Geçtiğimiz dönem itibariyle konsümır sörpılasıydı, pırodüğsır sörpılasıydı derken kendimi bir anda niptuck’tan aşina olduğum çıkar çatışmalarının arasında buldum. Ancak müstakbel bir ekonomist olarak bildiğim bir şey var ki o da “İKTİSAT ÇOK SIKICI YA TEORİLER ÜZERİNE KURULU Bİ DERS”. Zaten iktisat, bir işletmeci olarak Nazlı Yünileverli Olucak’ın bakış açısından bu denli sıkıcıyken bir de partileriyle ünlenmeye çalışan ve içinde nazlının olucağı bir kulüpte bulunmam abesle iştigalden öteye gidemezdi. Ben de hiç durmadım, kulübü bıraktım. Benim için geçmiş yılın en güzel hareketi budur. Onun dışındakiler yıl 2009 olmasaydı da olabilecek şeylerdi gibime geliyor.
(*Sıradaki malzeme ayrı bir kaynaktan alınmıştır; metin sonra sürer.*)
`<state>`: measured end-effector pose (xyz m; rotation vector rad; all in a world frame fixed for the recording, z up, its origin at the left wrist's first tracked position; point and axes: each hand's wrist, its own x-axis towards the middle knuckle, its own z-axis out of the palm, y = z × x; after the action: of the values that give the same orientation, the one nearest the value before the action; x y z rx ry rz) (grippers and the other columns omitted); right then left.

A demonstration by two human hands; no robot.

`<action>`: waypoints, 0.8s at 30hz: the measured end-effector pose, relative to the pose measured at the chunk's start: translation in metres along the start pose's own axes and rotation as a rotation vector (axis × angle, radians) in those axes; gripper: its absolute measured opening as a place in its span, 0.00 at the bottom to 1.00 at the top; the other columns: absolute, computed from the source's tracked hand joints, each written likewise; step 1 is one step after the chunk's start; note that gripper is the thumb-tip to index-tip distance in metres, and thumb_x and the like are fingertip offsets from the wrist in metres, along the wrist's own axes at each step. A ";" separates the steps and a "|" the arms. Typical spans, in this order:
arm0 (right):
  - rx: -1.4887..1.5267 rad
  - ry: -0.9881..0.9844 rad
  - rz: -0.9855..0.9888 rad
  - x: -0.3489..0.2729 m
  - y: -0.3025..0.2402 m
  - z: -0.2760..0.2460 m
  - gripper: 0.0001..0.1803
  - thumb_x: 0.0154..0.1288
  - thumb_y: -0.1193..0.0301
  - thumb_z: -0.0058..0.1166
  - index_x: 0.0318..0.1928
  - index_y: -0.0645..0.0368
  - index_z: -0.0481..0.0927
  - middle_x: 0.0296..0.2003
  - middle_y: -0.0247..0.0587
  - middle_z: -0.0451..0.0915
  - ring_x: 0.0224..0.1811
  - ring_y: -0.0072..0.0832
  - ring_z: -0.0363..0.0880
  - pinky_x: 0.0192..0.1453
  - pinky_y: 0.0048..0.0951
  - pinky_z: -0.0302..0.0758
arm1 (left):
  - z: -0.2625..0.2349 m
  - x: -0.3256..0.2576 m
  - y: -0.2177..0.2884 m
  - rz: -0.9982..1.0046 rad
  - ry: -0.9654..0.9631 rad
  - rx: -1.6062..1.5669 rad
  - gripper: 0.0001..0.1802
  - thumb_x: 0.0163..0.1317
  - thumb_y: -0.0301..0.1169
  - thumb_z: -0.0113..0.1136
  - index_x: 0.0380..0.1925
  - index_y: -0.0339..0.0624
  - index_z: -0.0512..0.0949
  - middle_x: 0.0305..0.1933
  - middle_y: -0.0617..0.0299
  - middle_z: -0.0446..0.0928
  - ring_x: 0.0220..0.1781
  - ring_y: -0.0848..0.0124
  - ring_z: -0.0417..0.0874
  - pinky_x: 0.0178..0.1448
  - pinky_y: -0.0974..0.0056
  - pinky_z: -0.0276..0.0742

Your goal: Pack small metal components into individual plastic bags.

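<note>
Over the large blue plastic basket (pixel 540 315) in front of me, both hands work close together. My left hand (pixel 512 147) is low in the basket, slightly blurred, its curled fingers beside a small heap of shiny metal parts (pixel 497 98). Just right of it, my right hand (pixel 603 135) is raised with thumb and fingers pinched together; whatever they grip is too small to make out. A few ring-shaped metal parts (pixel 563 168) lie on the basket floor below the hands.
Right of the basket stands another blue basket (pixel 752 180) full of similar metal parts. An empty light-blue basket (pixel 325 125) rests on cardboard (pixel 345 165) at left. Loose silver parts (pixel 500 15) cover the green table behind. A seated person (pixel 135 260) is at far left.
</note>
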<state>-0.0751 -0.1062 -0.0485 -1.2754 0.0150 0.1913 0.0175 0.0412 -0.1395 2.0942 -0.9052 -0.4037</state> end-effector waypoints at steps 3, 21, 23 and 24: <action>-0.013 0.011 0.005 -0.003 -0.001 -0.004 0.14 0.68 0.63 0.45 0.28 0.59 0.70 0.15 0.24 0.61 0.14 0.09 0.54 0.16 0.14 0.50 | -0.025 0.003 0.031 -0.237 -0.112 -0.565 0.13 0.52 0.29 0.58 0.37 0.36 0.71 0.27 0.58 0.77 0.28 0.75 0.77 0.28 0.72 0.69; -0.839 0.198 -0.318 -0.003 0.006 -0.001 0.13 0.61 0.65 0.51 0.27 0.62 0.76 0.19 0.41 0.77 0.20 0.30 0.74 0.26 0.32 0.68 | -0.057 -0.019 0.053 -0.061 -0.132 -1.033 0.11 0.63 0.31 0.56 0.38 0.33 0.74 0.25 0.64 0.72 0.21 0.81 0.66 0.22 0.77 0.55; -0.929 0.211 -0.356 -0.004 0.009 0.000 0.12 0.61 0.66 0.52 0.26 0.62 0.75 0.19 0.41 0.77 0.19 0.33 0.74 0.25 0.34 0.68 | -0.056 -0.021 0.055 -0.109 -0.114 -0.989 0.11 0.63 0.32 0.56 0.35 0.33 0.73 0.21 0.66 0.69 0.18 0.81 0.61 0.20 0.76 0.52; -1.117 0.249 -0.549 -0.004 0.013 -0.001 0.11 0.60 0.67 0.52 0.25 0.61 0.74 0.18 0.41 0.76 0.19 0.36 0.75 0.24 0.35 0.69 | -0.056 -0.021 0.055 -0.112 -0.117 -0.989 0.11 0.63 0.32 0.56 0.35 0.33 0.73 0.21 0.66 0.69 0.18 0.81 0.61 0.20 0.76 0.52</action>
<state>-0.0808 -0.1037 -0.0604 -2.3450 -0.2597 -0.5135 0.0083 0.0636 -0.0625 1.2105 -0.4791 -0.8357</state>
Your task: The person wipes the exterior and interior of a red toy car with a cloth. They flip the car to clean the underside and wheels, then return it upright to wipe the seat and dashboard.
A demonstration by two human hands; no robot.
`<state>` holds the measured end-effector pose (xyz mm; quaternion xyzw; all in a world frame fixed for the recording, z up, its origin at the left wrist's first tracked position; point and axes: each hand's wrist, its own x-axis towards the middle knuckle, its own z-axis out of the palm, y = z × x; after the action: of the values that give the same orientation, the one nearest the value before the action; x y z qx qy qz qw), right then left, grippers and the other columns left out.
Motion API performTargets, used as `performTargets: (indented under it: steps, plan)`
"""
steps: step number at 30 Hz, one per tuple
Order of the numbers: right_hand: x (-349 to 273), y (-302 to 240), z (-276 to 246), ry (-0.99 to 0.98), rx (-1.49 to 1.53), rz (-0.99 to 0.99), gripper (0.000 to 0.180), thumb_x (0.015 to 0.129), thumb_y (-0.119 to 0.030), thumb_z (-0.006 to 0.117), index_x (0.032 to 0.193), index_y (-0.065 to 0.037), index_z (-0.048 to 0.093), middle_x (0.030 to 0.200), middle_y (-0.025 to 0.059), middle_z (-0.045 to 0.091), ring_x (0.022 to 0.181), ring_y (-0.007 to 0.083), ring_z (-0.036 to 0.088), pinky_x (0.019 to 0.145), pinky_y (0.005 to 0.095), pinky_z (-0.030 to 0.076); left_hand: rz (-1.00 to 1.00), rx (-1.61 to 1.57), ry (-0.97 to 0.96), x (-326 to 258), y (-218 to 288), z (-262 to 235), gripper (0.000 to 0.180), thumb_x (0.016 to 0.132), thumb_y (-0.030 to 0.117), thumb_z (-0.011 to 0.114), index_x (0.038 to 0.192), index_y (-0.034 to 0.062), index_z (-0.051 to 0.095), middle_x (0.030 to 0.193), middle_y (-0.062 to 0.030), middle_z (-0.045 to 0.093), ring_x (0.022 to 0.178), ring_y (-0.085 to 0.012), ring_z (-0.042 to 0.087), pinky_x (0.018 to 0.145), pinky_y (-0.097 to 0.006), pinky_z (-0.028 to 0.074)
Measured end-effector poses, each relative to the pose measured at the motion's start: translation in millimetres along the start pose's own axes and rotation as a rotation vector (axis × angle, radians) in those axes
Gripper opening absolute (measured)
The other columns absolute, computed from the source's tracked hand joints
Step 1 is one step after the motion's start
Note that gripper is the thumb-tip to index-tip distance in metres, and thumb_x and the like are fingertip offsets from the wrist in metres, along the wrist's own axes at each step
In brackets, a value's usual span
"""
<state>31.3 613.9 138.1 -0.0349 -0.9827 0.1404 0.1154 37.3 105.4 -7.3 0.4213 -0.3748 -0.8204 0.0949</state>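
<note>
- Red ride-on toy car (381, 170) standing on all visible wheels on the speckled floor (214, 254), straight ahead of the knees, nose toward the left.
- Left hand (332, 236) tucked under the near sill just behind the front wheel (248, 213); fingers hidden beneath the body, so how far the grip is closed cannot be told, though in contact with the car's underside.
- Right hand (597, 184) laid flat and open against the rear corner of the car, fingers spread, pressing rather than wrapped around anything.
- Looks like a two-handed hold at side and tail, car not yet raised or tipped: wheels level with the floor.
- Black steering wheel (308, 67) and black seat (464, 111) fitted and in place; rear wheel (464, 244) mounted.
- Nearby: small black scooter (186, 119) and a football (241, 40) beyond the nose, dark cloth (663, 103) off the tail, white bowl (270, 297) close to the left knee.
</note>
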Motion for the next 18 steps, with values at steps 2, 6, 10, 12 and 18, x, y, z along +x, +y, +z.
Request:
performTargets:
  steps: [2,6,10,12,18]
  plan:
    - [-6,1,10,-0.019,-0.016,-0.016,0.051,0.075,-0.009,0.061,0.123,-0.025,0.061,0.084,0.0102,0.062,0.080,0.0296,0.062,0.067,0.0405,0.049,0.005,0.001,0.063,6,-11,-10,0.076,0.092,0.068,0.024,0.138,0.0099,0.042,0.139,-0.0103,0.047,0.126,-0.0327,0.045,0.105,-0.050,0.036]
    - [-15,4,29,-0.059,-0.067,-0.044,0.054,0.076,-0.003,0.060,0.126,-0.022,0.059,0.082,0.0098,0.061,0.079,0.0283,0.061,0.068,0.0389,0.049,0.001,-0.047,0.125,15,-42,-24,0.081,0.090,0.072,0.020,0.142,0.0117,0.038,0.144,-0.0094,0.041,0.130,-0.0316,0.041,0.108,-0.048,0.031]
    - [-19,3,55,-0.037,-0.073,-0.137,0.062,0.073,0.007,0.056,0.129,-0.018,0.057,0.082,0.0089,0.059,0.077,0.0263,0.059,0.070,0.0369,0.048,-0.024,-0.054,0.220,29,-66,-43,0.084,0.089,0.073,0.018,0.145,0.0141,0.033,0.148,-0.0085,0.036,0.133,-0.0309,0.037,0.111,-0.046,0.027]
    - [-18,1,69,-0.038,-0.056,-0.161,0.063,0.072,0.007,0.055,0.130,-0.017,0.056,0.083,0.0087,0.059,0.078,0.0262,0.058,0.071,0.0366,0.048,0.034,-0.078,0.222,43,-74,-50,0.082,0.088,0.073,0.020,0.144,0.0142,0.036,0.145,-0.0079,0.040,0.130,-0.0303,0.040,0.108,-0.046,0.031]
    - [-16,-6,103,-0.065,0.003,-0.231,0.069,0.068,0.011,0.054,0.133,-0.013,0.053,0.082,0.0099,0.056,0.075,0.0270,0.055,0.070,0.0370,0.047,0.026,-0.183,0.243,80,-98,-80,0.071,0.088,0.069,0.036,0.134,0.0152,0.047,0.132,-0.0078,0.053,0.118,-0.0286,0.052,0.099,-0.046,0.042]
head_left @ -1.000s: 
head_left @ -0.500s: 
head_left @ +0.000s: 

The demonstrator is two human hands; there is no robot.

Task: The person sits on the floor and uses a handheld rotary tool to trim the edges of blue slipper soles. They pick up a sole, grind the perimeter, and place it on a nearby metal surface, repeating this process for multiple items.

Ha bi de unutmadan, kendisinin lisedeki halinden bahsederken “akşam kuru fasulye pilav yiyip annemden ‘terliğini giy hasta olacaksın’ zılgıtı yiyip sabah arkadaşlarıma ‘annemlerle olmuyo ya’ muhabbeti çekiyodum” şeklinde cümleleri iktidar kaygısı olmadan kurabilen insanlarla tanıştım, onların bloglarına da denk düştüm. Bu da iyi gibi bi haber.